The aficionados of black music would recognize a familiar ring in the title of this piece. It is a take-off on the Nina Simone song‘Why? (The King of Love is Dead)’.

‘The King’ referred, of course, to Martin Luther King Junior, who had just been murdered on a hotel balcony when Nina sang the song. The tears were flowing freely in those dark days. Passions were running rife, and chaos and death were in the air all over the United States of America.

Nina Simone was an African-American diva, and something of a precursor for Aretha. She was weird, and she was larger than life.

There will be another time to talk about Nina Simone, whose voice was deep and dark, so much so that it put the fear of God in the people who heard her music and were enthralled by it, including those who did not like black people. It’s not over, the common saying goes, to this day, until the fat lady sings.The fat black lady. And Nina was not even fat. Aretha was.

 

O – Aretha!

She was the quintessential ‘black’ voice. Her voice that defined – more than any other, your youthful consciousness and emerging artistic sensibilities, growing up.

 

Now that she is dead, you feel as though you have known her all your life. Getting into boarding school at Government College Ibadan as an eleven-year-old stripling, going away from home and parents for the first time, you were suddenly an individual, distinct from everyone else. You were expected to have – opinion.

It was a very liberating feeling. But it was also a scary feeling, with a lot of gaps in choices and preferences that you found yourself having to fill, going forward. People you liked. People you could not stand. Music to dance to. Music to listen to.

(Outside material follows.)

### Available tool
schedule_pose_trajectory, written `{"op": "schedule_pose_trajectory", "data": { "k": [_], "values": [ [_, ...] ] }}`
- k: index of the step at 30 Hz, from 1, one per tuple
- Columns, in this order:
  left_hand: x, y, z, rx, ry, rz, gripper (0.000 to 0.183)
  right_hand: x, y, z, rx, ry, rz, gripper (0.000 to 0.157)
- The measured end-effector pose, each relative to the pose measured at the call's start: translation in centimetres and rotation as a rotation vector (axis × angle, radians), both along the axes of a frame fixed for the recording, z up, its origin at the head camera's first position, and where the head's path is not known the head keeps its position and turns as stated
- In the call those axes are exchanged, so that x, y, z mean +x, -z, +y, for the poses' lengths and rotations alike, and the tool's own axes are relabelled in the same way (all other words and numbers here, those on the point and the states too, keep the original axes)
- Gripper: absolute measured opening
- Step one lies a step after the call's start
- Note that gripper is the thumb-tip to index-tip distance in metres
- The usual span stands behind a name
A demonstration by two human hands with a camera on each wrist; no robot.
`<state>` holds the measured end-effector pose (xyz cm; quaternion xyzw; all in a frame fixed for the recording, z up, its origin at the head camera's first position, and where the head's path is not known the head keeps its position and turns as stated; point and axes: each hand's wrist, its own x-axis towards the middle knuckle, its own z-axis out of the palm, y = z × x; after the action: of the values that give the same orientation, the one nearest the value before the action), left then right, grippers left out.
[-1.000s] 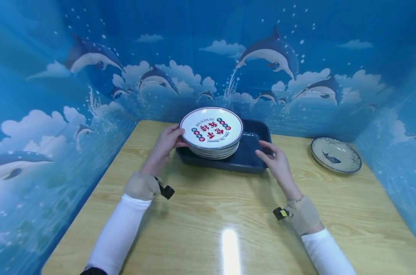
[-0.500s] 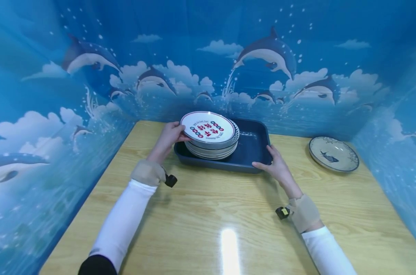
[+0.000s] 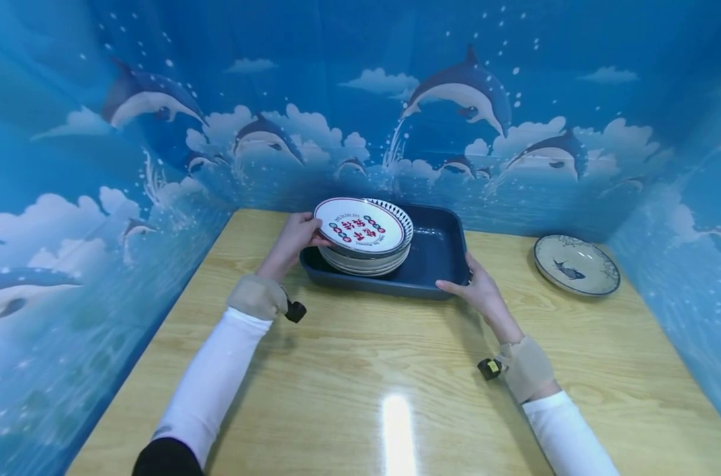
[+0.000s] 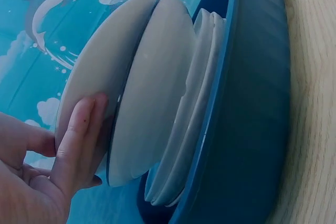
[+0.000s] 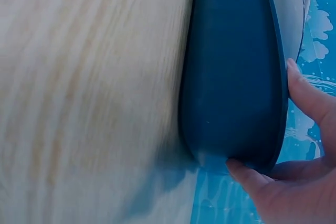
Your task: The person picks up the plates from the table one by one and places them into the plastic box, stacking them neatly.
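Observation:
My left hand pinches the left edge of a white plate with red characters, thumb above and fingers underneath. This plate tilts over a white dish with a dark-patterned rim, which tops a stack of pale dishes. In the left wrist view, the held plate rests against or very near the dish below it. The stack stands in the left part of a dark blue baking dish. At its front right corner, my right hand grips the rim and side, as the right wrist view shows the fingers there.
A cream plate with a dark fish drawing lies at the right on the wooden table. Behind the baking dish hangs a blue dolphin-print backdrop, which also rises along both sides.
The red-lettered plate has come down a little and shifted left, showing more of the patterned rim beneath. My right hand has moved from above the baking dish's edge onto its corner.

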<state>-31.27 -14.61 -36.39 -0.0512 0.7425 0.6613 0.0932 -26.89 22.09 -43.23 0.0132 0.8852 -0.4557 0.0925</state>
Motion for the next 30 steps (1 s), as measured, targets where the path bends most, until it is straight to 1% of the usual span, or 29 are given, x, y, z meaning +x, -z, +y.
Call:
{"op": "schedule_pose_trajectory", "data": {
  "k": [5,8,14,16,19,21,26,30],
  "values": [
    [-0.1,0.3,0.0,-0.023,0.01,0.012,0.044,-0.1,0.3,0.0,-0.004,0.002,0.011,0.107],
    [-0.3,0.6,-0.1,-0.047,0.003,0.013,0.047,-0.1,0.4,0.0,-0.01,0.005,0.016,0.107],
    [-0.6,1.1,-0.4,-0.169,-0.036,0.034,0.056,0.0,0.4,0.2,-0.03,0.013,0.015,0.107],
    [-0.7,1.2,-0.6,-0.22,-0.041,0.044,0.057,0.1,0.4,0.3,-0.037,0.01,0.012,0.107],
    [-0.9,1.6,-0.8,-0.257,-0.043,0.059,0.056,0.2,0.5,0.3,-0.049,0.01,0.005,0.107],
    [-1.0,1.8,-1.0,-0.261,-0.041,0.072,0.054,0.2,0.5,0.3,-0.05,0.008,0.001,0.107],
    [-1.1,2.3,-1.0,-0.235,-0.027,0.091,0.045,0.3,0.5,0.3,-0.057,0.009,0.003,0.107],
    [-1.3,2.6,-0.9,-0.231,-0.029,0.093,0.048,0.3,0.5,0.3,-0.057,0.006,0.007,0.106]
  ]
}}
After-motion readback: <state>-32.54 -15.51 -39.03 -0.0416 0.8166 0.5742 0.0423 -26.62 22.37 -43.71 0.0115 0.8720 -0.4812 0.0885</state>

A welter of culture icons with their creations hit you in the eye. In your boarding house – Grier House, as in the rest of the school, the music of James Brown had everybody shaking their heads furiously on their necks as if they wanted to throw them off and gyrating their hips in something they called the ‘Boogaloo’. It was amusing to watch the older boys dancing at the House ‘Socials’ that held – was it once in a month? The small boys would snigger in the corner at the seriousness with which some of the big boys practised the steps, especially the more studious ones who you might have sworn would have no truck with dancing. There was a fever especially when the end of year was approaching, with a date set for ‘Endo’ – the End of Year party at which the big boys played host to girls from St Anne’s School in town. Beyond their sniggering, the little boys would practice the steps they copied from their seniors in the safety of the communal washroom, or even in class, during break.

 

But for you, Aretha’s was the real musical discovery of those early days. Her sharp, rasping voice belting out the notes and sentiments of ‘Respect’ made a powerful impression on you. You found the voice and the words reverberating inside your head, over and over again – in class, in lonely moments, playing on the field. Sometimes, inexplicably it brought you to tears.

You would understand the experience later, as you matured. You had discovered The Black Voice, and its spell would stay with you. It was a label on a door, and as you grew in years, other powerful black women – Ella Fitzgerald, Nina Simone, Billie Holliday would walk through that door and inhabit your life and space. But Aretha was your first taste of that world, and the sound of her voice would always evoke in you complex details of the past and the present in a bitter-sweet mix that was difficult to explain to anyone, not to speak of sharing. Even when they hit a joyful note, those women, they spoke of a primordial pain and passion that you automatically empathized withand could feel in your bone.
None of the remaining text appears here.